■ What to produce ■
Your answer should be the lines from the one containing "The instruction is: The" through the final line below, copied exactly.
----------
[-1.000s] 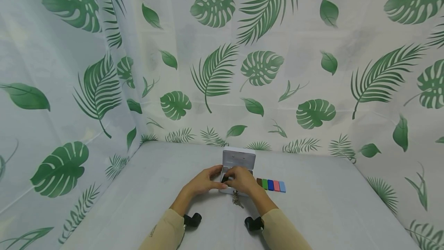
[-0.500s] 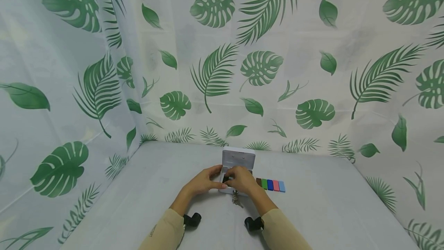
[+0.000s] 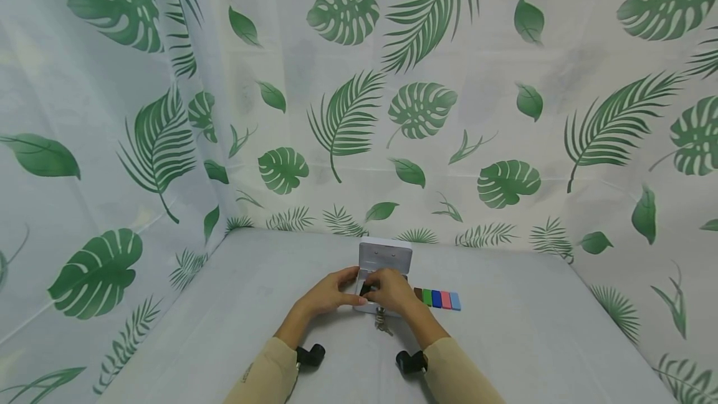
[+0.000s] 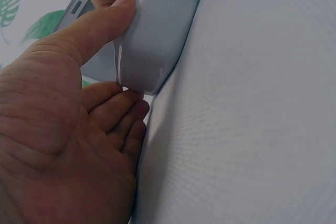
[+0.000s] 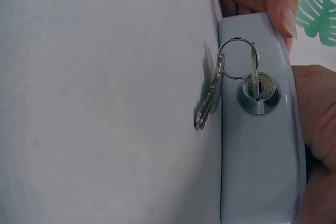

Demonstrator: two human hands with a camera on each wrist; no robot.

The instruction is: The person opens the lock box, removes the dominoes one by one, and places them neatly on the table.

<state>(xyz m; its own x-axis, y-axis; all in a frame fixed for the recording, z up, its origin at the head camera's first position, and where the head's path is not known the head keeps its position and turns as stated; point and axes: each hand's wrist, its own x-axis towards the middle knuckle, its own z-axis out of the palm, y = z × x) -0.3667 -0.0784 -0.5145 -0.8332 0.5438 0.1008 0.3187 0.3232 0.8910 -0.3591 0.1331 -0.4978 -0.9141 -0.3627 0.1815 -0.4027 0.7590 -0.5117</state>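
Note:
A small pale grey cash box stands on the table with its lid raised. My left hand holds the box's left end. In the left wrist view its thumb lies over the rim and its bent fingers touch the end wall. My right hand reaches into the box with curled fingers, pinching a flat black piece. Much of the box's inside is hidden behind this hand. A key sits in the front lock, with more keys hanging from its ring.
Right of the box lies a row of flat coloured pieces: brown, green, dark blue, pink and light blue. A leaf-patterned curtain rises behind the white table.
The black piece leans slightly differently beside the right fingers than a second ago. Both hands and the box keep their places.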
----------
■ Answer area ■
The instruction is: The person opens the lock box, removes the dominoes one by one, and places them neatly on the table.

<state>(xyz m; its own x-axis, y-axis; all in a frame fixed for the recording, z up, its origin at the head camera's first position, and where the head's path is not known the head keeps its position and turns as stated; point and axes: each hand's wrist, its own x-axis towards the middle knuckle, its own z-axis out of the palm, y = z × x) -0.3667 -0.0784 -0.5145 -0.8332 0.5438 0.1008 0.3187 0.3232 0.8910 -0.3591 0.1331 -0.4978 -0.9141 -0.3627 0.1815 -0.4027 0.7590 -0.5117</state>
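Note:
A small pale grey cash box stands on the table with its lid raised. My left hand holds the box's left end. In the left wrist view its thumb lies over the rim and its bent fingers touch the end wall. My right hand reaches into the box with curled fingers, pinching a flat black piece. Much of the box's inside is hidden behind this hand. A key sits in the front lock, with more keys hanging from its ring.
Right of the box lies a row of flat coloured pieces: brown, green, dark blue, pink and light blue. A leaf-patterned curtain rises behind the white table.
The black piece leans slightly differently beside the right fingers than a second ago. Both hands and the box keep their places.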

No additional output is expected for this exercise.